Transcribe only part of the material below: the lines from the one containing "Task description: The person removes" through the one containing "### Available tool", inclusive, exactly as written.
━━━
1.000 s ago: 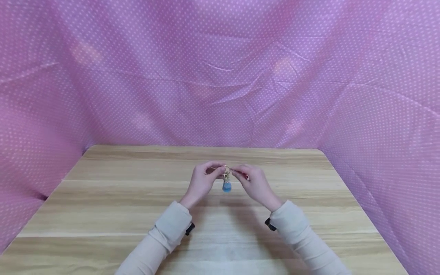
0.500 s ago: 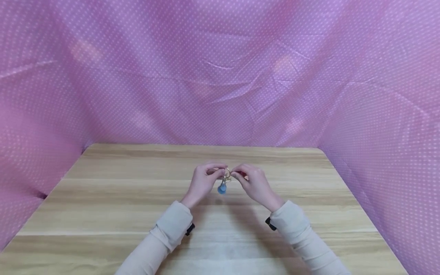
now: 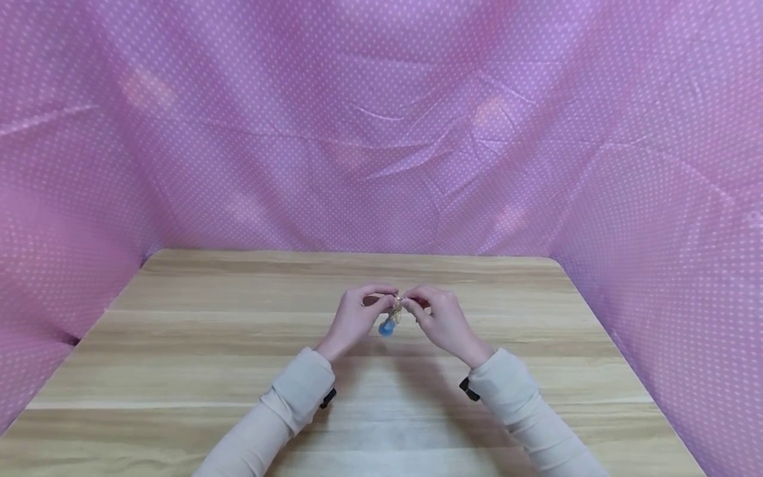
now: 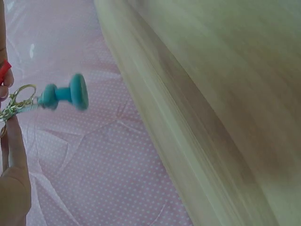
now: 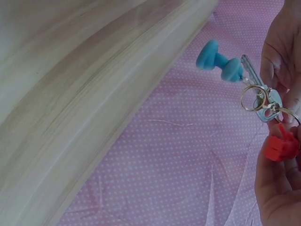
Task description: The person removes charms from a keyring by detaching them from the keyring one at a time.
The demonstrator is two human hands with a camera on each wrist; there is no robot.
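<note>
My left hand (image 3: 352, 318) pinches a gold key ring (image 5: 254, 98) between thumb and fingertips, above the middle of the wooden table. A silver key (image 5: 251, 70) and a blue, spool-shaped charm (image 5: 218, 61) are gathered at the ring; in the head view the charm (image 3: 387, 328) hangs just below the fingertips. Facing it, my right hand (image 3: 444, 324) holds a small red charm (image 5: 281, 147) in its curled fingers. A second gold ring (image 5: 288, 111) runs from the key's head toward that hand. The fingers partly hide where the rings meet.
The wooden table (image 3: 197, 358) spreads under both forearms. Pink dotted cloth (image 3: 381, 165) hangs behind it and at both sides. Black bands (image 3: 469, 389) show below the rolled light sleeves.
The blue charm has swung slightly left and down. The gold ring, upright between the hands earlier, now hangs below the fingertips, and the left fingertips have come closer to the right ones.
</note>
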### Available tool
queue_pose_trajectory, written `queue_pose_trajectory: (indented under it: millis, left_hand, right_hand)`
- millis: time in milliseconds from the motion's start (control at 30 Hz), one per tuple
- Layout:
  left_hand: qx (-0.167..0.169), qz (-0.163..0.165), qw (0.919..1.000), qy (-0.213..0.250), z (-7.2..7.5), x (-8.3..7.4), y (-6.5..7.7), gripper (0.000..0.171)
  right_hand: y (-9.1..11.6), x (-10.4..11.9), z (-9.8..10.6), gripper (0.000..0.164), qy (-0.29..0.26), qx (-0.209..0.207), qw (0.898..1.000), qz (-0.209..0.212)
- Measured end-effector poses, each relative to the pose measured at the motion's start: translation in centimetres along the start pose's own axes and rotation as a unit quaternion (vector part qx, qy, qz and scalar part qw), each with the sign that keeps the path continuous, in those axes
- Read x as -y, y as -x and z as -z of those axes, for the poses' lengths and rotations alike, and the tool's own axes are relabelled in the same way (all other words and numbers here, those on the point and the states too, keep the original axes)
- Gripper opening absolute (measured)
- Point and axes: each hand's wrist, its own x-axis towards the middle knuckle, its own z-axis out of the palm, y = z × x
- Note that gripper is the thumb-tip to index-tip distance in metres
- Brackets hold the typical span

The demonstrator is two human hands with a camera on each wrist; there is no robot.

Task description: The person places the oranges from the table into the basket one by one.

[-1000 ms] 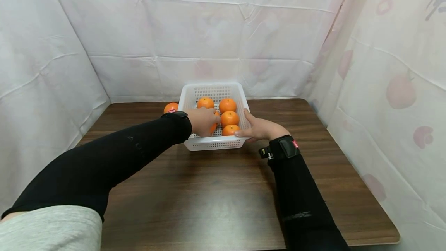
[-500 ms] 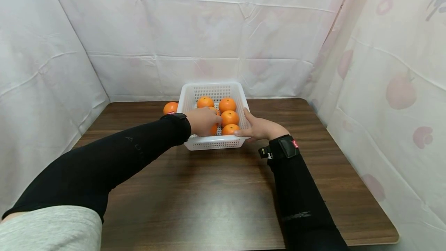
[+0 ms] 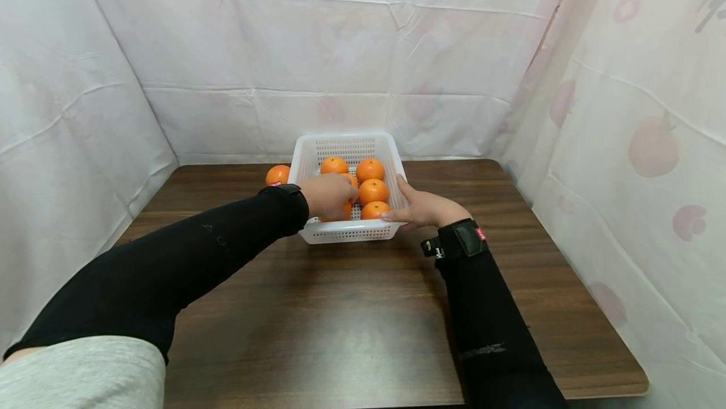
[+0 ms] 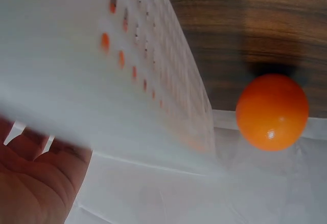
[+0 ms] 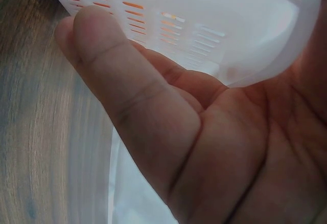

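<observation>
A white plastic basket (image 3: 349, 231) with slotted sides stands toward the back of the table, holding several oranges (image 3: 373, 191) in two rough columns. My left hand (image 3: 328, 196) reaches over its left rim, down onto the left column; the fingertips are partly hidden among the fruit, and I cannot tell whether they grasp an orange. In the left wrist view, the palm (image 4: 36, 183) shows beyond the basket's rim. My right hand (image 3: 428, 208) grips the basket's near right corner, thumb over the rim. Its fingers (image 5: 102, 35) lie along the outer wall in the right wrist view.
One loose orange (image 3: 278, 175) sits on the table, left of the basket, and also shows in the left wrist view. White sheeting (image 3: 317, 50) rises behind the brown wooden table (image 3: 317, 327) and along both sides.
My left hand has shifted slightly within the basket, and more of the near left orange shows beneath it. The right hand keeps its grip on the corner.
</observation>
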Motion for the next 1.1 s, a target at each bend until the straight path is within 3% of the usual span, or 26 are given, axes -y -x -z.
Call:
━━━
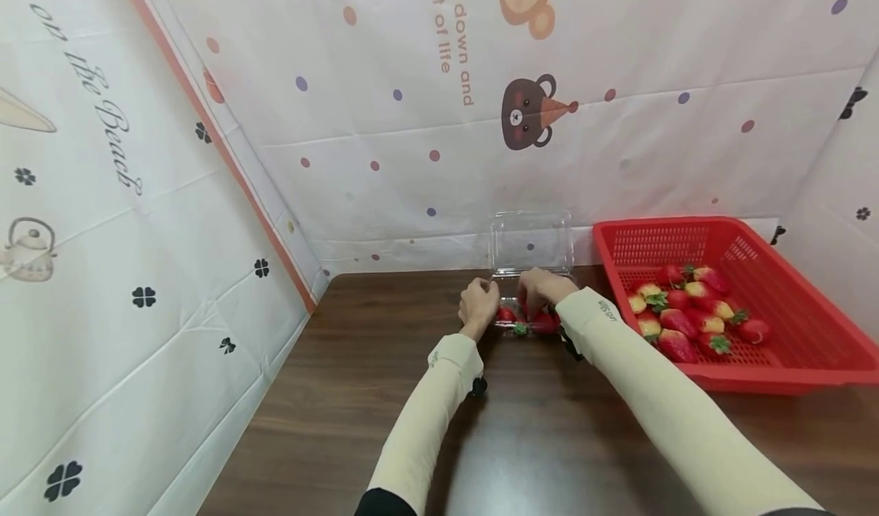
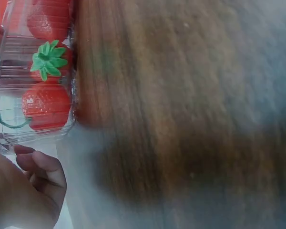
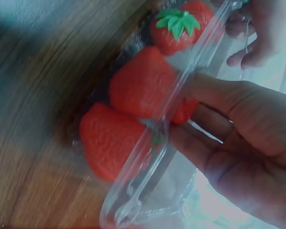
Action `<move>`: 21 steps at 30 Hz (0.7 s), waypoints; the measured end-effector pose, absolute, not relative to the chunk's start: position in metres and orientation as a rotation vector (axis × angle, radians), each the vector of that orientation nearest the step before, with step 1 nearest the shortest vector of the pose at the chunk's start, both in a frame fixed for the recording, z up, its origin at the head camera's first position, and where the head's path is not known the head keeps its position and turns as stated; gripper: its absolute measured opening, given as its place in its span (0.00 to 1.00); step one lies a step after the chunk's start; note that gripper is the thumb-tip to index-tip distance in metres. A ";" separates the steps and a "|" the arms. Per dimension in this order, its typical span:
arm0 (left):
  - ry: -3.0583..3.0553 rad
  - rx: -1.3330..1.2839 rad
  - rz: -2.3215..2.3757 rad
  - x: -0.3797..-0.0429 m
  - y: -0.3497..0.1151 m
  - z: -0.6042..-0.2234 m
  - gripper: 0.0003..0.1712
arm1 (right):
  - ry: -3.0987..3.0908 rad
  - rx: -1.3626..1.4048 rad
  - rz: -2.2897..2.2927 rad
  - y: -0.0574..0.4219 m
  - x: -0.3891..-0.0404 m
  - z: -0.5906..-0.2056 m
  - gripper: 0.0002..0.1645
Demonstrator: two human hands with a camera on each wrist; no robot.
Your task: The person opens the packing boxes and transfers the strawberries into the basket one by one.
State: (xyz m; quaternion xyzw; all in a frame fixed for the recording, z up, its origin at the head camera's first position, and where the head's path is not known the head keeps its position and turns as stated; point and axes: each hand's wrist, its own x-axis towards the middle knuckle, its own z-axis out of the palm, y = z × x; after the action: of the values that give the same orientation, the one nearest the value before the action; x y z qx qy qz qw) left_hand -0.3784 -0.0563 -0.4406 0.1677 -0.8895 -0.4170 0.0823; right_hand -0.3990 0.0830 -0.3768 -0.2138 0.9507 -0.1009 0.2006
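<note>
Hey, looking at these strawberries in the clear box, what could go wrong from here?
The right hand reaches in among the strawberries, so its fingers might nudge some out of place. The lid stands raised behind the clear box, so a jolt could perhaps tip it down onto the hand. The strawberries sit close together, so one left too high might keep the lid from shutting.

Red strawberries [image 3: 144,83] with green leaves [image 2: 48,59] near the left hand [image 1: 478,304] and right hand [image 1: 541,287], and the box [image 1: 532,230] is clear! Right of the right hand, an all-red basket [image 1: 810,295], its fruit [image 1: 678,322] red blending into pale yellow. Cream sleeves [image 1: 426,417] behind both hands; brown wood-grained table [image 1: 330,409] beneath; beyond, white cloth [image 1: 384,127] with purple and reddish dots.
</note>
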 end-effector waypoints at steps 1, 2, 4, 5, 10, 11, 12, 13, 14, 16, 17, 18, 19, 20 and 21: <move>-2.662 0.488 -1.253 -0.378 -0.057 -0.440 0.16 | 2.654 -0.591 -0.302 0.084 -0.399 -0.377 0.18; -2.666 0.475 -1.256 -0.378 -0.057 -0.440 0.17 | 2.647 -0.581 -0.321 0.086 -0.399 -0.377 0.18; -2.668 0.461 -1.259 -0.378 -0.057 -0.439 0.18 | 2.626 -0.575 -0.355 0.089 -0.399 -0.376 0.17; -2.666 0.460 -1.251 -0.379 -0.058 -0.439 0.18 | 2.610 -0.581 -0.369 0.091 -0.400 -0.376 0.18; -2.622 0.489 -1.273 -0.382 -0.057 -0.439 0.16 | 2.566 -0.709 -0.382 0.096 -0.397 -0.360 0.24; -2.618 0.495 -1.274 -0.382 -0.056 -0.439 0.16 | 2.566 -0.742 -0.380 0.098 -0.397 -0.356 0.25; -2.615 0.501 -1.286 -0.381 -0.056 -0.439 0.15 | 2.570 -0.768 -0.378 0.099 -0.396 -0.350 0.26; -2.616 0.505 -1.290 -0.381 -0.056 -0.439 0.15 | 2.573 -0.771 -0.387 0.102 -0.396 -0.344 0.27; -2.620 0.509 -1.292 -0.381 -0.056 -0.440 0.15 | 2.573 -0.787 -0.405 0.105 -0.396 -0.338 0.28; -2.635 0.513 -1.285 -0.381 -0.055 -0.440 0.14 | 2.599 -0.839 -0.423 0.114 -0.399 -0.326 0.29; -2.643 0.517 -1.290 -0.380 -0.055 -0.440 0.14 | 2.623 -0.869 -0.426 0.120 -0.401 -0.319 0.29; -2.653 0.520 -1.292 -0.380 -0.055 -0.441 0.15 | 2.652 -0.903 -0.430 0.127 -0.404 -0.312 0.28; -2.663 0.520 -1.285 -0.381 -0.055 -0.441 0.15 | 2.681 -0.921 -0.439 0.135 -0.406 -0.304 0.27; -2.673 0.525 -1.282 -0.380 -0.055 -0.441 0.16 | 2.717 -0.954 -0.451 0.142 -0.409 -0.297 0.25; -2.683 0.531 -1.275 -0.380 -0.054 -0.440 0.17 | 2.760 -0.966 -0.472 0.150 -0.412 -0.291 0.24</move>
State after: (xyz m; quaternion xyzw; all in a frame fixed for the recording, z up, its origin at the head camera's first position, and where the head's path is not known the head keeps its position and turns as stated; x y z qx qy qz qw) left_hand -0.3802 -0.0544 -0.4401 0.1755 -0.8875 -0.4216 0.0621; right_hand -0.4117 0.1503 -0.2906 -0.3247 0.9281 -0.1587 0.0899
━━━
* Written solution *
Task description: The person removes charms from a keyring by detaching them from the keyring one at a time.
The demonstrator is two human hands with a camera on each wrist; there is no robot.
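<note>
My left hand (image 3: 352, 318) pinches a gold key ring (image 5: 254, 98) between thumb and fingertips, above the middle of the wooden table. A silver key (image 5: 251, 70) and a blue, spool-shaped charm (image 5: 218, 61) are gathered at the ring; in the head view the charm (image 3: 387, 328) hangs just below the fingertips. Facing it, my right hand (image 3: 444, 324) holds a small red charm (image 5: 281, 147) in its curled fingers. A second gold ring (image 5: 288, 111) runs from the key's head toward that hand. The fingers partly hide where the rings meet.
The wooden table (image 3: 197, 358) spreads under both forearms. Pink dotted cloth (image 3: 381, 165) hangs behind it and at both sides. Black bands (image 3: 469, 389) show below the rolled light sleeves.
The blue charm has swung slightly left and down. The gold ring, upright between the hands earlier, now hangs below the fingertips, and the left fingertips have come closer to the right ones.
</note>
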### Available tool

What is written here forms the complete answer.